Capítulo V
—¡Oooah!
Era de noche y Marlon estaba haciendo el amor salvajemente con Charlene Bonneville, su novia. Llevaban más de una hora con el asunto, y durante todo ese tiempo habían hecho tanto ruido que el gran final no pasó desapercibido. Desde las habitaciones adyacentes llegaron reacciones de distintos tipos.
—¡Basta! ¡No lo soportamos más! ¡Queremos dormir!
—¡Vamos, Charl! ¡Que vean de qué estamos hechos nosotros, los psicólogos!
—Esa mulatita te pone a cien, ¿eh?
—¡Si te atrapo mañana te rompo las piernas!
Pero Marlon ya no sentía nada. Después de su actuación se había derrumbado al lado de Charlene, boca arriba, y se había dormido inmediatamente, empapado en sudor, y en estado cataléptico. Ciertamente, esa era la condición a la que estaba abonado esos días. Todavía llevaba el preservativo, y la chica se rio al ver lo ridículo que resultaba Marlon en esa situación. Su participación en el acto s****l había sido portentosa, como siempre, de hecho, a ella también le gustaba hacer el amor intensamente, usando todo su cuerpo y realizando una actividad física notable, pero, como muchas otras mujeres, mantenía el control de la situación. Su mente estaba siempre despierta y atenta a cómo se desarrollaban las cosas. Valoraba y juzgaba, y memorizaba para el futuro.
Marlon, por el contrario, se dejaba llevar completamente por los instintos primarios, se volvía un animal gobernado por las hormonas y se comportaba como tal.
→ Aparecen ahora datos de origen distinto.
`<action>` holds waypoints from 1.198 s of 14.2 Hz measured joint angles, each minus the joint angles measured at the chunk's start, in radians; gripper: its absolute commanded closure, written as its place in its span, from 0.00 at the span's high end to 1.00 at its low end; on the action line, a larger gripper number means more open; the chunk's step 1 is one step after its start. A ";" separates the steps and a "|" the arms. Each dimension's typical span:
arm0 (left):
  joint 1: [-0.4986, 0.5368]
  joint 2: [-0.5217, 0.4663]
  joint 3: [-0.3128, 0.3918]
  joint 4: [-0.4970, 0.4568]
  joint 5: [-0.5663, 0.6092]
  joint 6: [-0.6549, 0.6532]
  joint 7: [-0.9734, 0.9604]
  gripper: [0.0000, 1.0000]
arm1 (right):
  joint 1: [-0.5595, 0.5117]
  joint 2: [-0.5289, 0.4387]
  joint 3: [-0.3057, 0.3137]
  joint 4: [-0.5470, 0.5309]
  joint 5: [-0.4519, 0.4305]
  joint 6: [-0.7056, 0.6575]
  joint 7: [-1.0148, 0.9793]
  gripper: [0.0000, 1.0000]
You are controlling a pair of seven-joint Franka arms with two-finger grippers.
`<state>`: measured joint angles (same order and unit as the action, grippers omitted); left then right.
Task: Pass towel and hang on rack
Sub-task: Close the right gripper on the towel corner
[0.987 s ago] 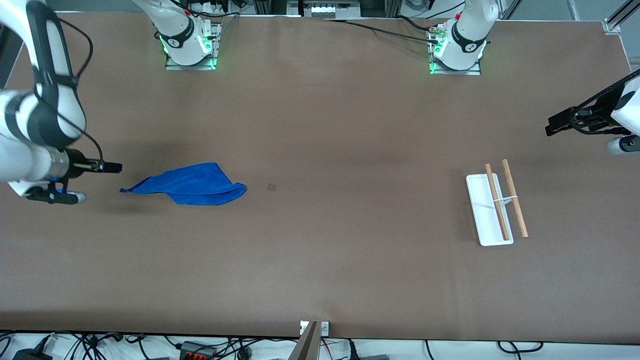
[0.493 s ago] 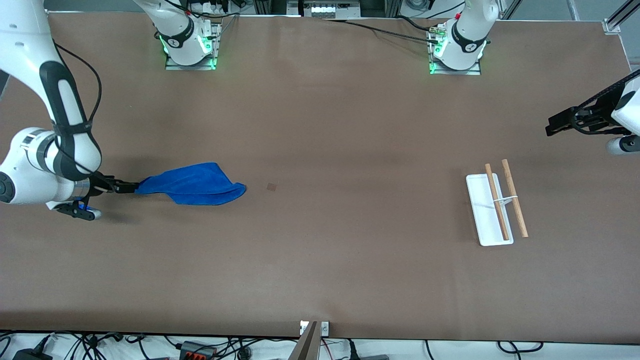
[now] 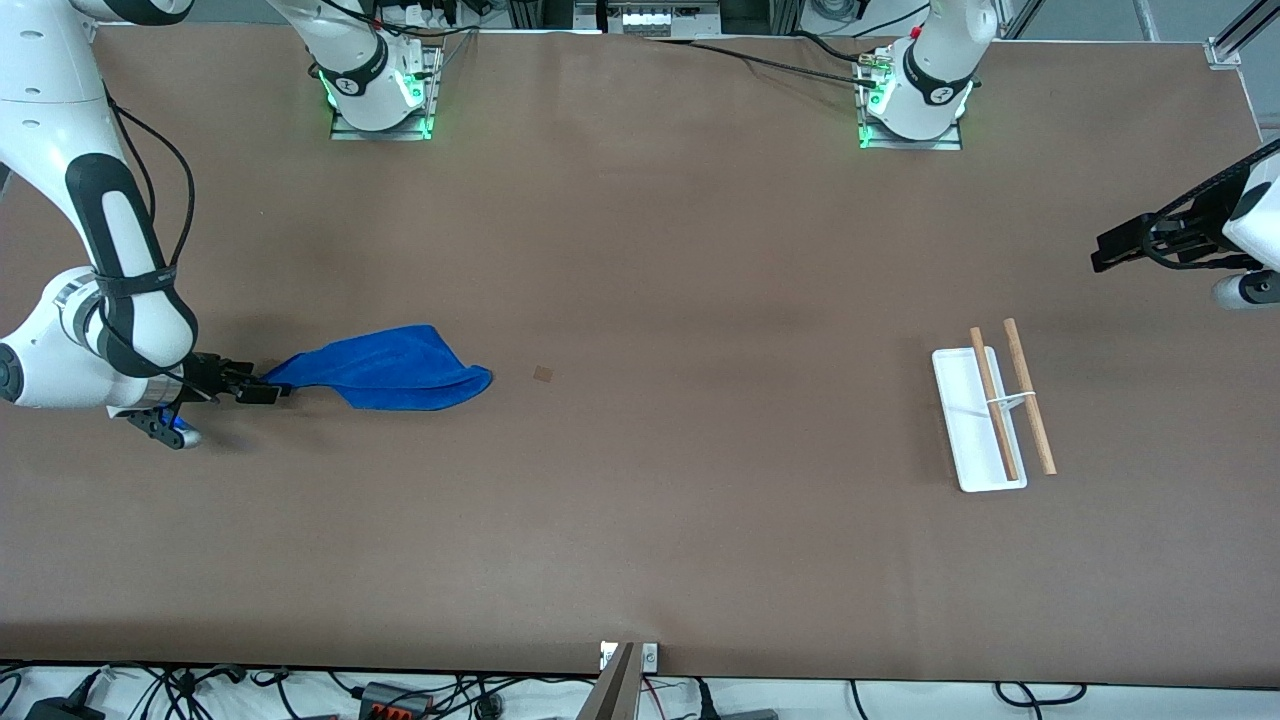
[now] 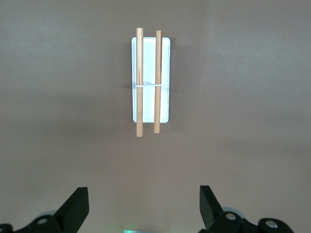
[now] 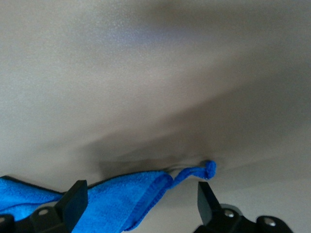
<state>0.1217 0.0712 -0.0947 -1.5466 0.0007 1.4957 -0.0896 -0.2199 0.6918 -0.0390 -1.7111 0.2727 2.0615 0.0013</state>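
The bright blue towel [image 3: 390,368] lies crumpled on the table toward the right arm's end. My right gripper [image 3: 262,391] is low at its pointed corner. In the right wrist view the right gripper [image 5: 141,201] is open, with the towel's corner [image 5: 121,196] between its fingers and the loop tag [image 5: 206,169] just past them. The rack [image 3: 1000,410], with a white tray and two wooden rods, stands toward the left arm's end. My left gripper [image 3: 1102,255] waits open above the table near that end. The left wrist view looks down on the rack [image 4: 150,82] past the open left gripper [image 4: 143,206].
A small dark square mark [image 3: 543,374] is on the brown table beside the towel. The two arm bases [image 3: 380,90] [image 3: 915,95] stand along the table edge farthest from the front camera. Cables lie past the edge nearest the front camera.
My right gripper has moved in from the table's end to the towel's pointed corner, which now sits between its open fingers. The left arm has not moved.
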 measured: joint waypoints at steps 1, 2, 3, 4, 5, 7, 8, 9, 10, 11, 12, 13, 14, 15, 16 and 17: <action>0.000 0.000 0.000 0.000 0.000 0.000 0.000 1.00 | -0.002 0.001 0.000 0.000 0.000 0.000 0.000 0.70; 0.000 0.000 0.000 0.000 0.000 0.000 0.000 1.00 | -0.003 0.002 0.000 0.000 0.000 0.000 0.000 0.57; 0.001 0.000 0.001 0.000 0.000 0.000 0.000 1.00 | -0.005 0.004 0.000 0.000 0.000 0.000 0.000 0.43; 0.001 0.000 0.001 0.000 0.000 0.000 0.000 1.00 | -0.008 0.004 -0.001 0.000 0.000 -0.003 -0.001 0.35; 0.001 0.000 0.001 0.000 0.000 0.000 0.000 1.00 | -0.012 0.004 -0.001 0.001 0.000 -0.008 -0.005 0.26; 0.003 0.001 0.002 0.000 0.000 0.000 0.000 1.00 | -0.016 0.004 -0.001 0.002 0.000 -0.022 -0.040 0.04; 0.004 0.002 0.002 0.000 0.000 0.000 0.000 1.00 | -0.016 0.004 -0.001 0.002 0.000 -0.034 -0.074 0.00; 0.006 0.002 0.002 0.000 0.000 0.000 0.000 1.00 | -0.016 0.004 0.000 0.003 0.000 -0.042 -0.108 0.00; 0.008 0.003 0.003 0.000 0.000 0.000 0.000 1.00 | -0.016 0.004 0.000 0.006 0.000 -0.048 -0.132 0.00; 0.011 0.003 0.004 0.000 0.000 0.000 0.000 1.00 | -0.016 0.004 0.000 0.008 0.000 -0.051 -0.145 0.00; 0.012 0.003 0.004 0.000 0.000 0.000 0.000 1.00 | -0.016 0.004 0.000 0.008 0.000 -0.051 -0.158 0.00; 0.012 0.003 0.004 0.000 0.000 0.000 0.000 1.00 | -0.015 0.004 0.001 0.010 0.000 -0.056 -0.168 0.00; 0.012 0.003 0.003 0.000 0.000 0.000 0.000 1.00 | -0.014 0.000 0.005 0.016 0.000 -0.078 -0.175 0.00; 0.011 0.003 0.002 0.000 0.000 0.000 0.000 1.00 | -0.013 -0.007 0.010 0.036 0.000 -0.133 -0.183 0.00; 0.010 0.003 0.001 0.000 0.000 0.000 0.000 1.00 | -0.009 -0.019 0.015 0.079 0.000 -0.223 -0.192 0.00; 0.007 0.003 0.000 0.000 0.000 0.000 0.000 1.00 | -0.002 -0.034 0.019 0.137 0.000 -0.322 -0.198 0.00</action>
<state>0.1289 0.0743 -0.0950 -1.5466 0.0007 1.4956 -0.0896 -0.2217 0.6576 -0.0199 -1.5743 0.2728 1.7400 -0.1966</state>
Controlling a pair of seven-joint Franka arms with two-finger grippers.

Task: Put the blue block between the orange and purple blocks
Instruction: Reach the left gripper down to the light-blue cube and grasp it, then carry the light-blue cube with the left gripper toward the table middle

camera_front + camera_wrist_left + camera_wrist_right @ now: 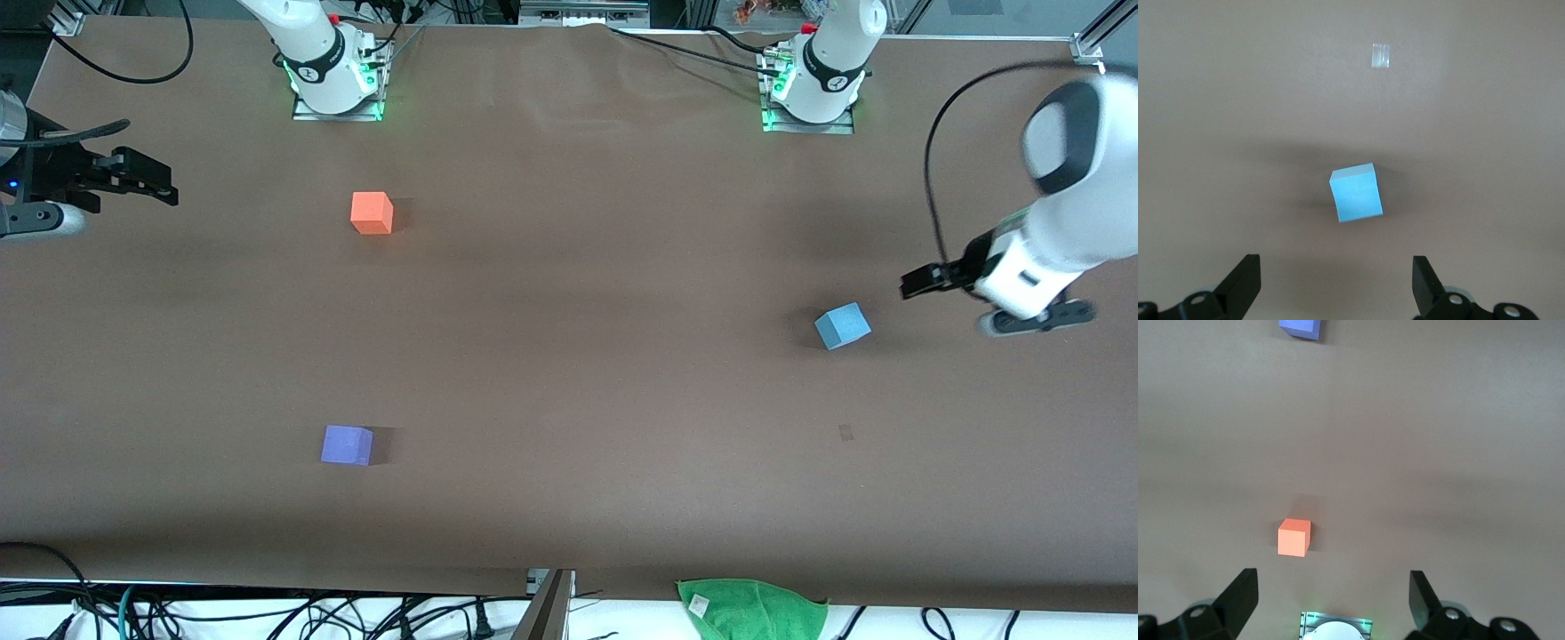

El final de sus coitos era a menudo pirotécnico, pero aquella noche había llegado a un paroxismo superior a todas las otras veces.
Charlene fue al baño para darse una ducha, pensativa.
El tan vituperado instinto femenino es una realidad; de hecho, ella sentía que había algo nuevo en su novio. A lo mejor se sentía más atraído por ella, pero no le parecía probable, porque Marlon estaba tan enamorado de ella que una atracción mayor no habría sido posible.
El agua caliente se deslizaba agradablemente por su cuerpo, la masajeaba generosamente y la relajaba, después de tanta actividad.
«No, es otra cosa», pensó Charlene, «más de una vez parecía que estuviese a punto de decirme algo, esta noche, pero siempre se ha retenido. Quién sabe por qué».
Cerró el grifo de la ducha y se envolvió en un albornoz amarillo, suave y esponjoso.
Se secó vigorosamente, frotando con energía todo el cuerpo, y dejando que el tejido absorbiera el agua del pelo, y luego encendió el secador.
«No debería ser difícil de descubrir», concluyó con una sonrisa maliciosa.